[R] Preparing for multi-core CPUs and parallel processing applications

Steve_Friedman at nps.gov Steve_Friedman at nps.gov
Fri Jul 31 15:22:19 CEST 2009


I am fortunate (or in really big trouble) in that the research group I work
with will soon be receiving several high end dual quad core machines. We
will use the Ubuntu OS on these.  We intend to use this cluster for some
extensive modeling applications. Our programming guru has demonstrated the
ability to link much simpler machines to share CPUs and we purchased the
new ones to take advantage of this option.  We have also begun exploration
of the R CUDA and J CUDA functionality to push the processes to the
graphics CPU which greatly speeds up the numerical processing.
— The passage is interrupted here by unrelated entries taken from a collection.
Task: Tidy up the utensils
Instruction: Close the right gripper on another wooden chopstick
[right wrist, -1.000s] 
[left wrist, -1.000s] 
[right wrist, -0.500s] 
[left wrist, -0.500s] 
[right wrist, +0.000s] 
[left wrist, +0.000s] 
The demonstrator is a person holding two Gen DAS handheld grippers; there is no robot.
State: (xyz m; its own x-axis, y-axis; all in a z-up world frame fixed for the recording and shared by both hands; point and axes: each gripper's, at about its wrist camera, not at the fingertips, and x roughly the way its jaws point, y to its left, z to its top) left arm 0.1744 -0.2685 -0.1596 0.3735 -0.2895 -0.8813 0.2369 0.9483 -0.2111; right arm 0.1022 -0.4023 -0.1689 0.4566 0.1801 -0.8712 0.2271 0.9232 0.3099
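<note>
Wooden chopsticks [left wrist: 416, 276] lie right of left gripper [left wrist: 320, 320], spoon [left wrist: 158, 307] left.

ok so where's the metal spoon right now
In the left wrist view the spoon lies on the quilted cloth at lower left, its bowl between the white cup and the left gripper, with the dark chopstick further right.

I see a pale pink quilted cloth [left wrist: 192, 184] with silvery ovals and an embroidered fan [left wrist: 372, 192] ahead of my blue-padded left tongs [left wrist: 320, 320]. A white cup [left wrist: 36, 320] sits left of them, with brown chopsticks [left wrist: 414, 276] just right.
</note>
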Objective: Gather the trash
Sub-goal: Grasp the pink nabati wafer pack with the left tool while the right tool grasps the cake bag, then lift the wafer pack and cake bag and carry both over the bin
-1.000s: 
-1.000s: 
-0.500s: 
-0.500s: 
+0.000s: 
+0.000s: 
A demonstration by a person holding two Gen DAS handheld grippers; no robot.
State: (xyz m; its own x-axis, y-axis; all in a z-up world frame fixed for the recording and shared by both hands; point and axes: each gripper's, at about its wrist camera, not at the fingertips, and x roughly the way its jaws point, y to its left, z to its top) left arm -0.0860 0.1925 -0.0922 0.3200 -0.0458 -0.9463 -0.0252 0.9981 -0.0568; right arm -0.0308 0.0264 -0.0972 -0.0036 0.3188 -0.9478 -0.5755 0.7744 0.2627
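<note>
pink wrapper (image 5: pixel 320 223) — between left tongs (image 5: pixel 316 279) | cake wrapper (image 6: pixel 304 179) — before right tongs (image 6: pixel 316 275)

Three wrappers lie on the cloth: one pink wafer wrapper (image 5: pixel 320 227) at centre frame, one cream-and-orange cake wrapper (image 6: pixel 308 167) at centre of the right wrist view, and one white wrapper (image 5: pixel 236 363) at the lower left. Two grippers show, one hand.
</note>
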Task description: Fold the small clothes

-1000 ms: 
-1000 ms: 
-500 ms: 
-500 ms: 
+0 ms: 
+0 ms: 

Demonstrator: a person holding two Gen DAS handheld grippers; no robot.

My question(s) to this group:

1)   Which packages are suitable for parallel processing applications in R
2)  Are these packages ready for prime time applications or are they
developmental at this time?
3)  Are we better off working in Java or C++ for the majority of this
simulation work and linking to R for statistical analysis?
4)  What are the pit falls, if any, that I need to be aware of ?
5)  Can we take advantage of sharing the graphics CPU, via R CUDA, in a
parallel distributed shared cluster of dedicated machines ?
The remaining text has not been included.